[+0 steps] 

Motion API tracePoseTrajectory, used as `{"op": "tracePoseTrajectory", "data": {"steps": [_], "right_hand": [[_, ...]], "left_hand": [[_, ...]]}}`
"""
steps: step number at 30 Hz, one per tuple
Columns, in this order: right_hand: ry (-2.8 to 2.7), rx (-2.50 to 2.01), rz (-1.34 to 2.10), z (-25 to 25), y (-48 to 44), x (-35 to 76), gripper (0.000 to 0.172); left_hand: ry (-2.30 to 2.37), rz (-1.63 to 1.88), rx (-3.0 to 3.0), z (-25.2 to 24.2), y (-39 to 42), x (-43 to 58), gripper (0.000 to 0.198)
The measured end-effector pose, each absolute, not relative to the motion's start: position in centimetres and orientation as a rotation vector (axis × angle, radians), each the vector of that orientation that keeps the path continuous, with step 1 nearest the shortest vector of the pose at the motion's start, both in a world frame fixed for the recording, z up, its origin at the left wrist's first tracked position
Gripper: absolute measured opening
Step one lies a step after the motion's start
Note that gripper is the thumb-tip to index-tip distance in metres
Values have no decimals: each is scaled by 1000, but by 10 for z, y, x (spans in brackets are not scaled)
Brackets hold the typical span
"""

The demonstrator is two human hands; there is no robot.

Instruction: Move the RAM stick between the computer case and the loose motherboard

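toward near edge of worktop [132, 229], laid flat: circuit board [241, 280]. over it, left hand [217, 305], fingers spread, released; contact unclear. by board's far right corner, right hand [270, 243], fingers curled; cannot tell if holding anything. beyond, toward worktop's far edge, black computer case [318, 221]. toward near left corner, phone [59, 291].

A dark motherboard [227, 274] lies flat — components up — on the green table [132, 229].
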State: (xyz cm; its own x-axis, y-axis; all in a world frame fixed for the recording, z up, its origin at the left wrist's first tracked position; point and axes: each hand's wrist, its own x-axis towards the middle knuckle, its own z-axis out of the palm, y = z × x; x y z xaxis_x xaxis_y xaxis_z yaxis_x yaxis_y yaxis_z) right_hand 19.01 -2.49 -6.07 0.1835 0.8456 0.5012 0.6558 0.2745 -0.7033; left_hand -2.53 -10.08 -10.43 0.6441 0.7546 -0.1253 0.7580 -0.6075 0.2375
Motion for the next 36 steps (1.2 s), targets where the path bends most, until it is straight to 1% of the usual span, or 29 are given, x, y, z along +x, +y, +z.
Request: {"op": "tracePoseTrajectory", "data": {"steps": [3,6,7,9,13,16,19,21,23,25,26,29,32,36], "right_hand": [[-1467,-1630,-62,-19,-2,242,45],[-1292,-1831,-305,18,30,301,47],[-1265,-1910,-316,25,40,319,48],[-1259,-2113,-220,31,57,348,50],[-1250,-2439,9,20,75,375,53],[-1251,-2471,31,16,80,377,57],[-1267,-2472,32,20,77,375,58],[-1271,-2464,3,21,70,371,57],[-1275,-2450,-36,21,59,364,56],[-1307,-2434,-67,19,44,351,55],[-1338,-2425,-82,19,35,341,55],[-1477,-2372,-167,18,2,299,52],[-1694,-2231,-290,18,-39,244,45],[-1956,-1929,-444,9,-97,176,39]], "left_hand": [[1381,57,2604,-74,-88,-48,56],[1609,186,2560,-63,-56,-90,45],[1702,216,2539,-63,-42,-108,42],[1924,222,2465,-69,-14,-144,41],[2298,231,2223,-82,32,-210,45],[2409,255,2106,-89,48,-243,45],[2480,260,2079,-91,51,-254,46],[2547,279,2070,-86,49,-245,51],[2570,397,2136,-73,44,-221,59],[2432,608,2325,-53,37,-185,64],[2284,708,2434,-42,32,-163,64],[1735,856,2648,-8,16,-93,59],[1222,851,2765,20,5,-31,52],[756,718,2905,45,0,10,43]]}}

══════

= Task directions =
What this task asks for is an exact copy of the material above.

= Final answer =
[+0 steps] 

Motion API tracePoseTrajectory, used as `{"op": "tracePoseTrajectory", "data": {"steps": [_], "right_hand": [[_, ...]], "left_hand": [[_, ...]]}}`
"""
steps: step number at 30 Hz, one per tuple
Columns, in this order: right_hand: ry (-2.8 to 2.7), rx (-2.50 to 2.01), rz (-1.34 to 2.10), z (-25 to 25), y (-48 to 44), x (-35 to 76), gripper (0.000 to 0.172); left_hand: ry (-2.30 to 2.37), rz (-1.63 to 1.88), rx (-3.0 to 3.0), z (-25.2 to 24.2), y (-39 to 42), x (-43 to 58), gripper (0.000 to 0.198)
The measured end-effector pose, each absolute, not relative to the motion's start: position in centimetres and orientation as a rotation vector (axis × angle, radians), each the vector of that orientation that keeps the path continuous, with step 1 nearest the shortest vector of the pose at the motion's start, both in a world frame fixed for the recording, z up, its origin at the left wrist's first tracked position
Gripper: absolute measured opening
Step one lies a step after the motion's start
Note that gripper is the thumb-tip to index-tip distance in metres
Values have no decimals: each is scaled by 1000, but by 10 for z, y, x (spans in brackets are not scaled)
Brackets hold the typical span
"""

The demonstrator is two human hands; there is no robot.

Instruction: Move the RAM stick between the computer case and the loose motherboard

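toward near edge of worktop [132, 229], laid flat: circuit board [241, 280]. over it, left hand [217, 305], fingers spread, released; contact unclear. by board's far right corner, right hand [270, 243], fingers curled; cannot tell if holding anything. beyond, toward worktop's far edge, black computer case [318, 221]. toward near left corner, phone [59, 291].

A dark motherboard [227, 274] lies flat — components up — on the green table [132, 229].
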State: (xyz cm; its own x-axis, y-axis; all in a world frame fixed for the recording, z up, its origin at the left wrist's first tracked position; point and axes: each hand's wrist, its own x-axis towards the middle knuckle, its own z-axis out of the palm, y = z × x; x y z xaxis_x xaxis_y xaxis_z yaxis_x yaxis_y yaxis_z) right_hand 19.01 -2.49 -6.07 0.1835 0.8456 0.5012 0.6558 0.2745 -0.7033; left_hand -2.53 -10.08 -10.43 0.6441 0.7546 -0.1253 0.7580 -0.6075 0.2375
Motion for the next 36 steps (1.2 s), targets where the path bends most, until it is straight to 1% of the usual span, or 29 are given, x, y, z along +x, +y, +z.
Request: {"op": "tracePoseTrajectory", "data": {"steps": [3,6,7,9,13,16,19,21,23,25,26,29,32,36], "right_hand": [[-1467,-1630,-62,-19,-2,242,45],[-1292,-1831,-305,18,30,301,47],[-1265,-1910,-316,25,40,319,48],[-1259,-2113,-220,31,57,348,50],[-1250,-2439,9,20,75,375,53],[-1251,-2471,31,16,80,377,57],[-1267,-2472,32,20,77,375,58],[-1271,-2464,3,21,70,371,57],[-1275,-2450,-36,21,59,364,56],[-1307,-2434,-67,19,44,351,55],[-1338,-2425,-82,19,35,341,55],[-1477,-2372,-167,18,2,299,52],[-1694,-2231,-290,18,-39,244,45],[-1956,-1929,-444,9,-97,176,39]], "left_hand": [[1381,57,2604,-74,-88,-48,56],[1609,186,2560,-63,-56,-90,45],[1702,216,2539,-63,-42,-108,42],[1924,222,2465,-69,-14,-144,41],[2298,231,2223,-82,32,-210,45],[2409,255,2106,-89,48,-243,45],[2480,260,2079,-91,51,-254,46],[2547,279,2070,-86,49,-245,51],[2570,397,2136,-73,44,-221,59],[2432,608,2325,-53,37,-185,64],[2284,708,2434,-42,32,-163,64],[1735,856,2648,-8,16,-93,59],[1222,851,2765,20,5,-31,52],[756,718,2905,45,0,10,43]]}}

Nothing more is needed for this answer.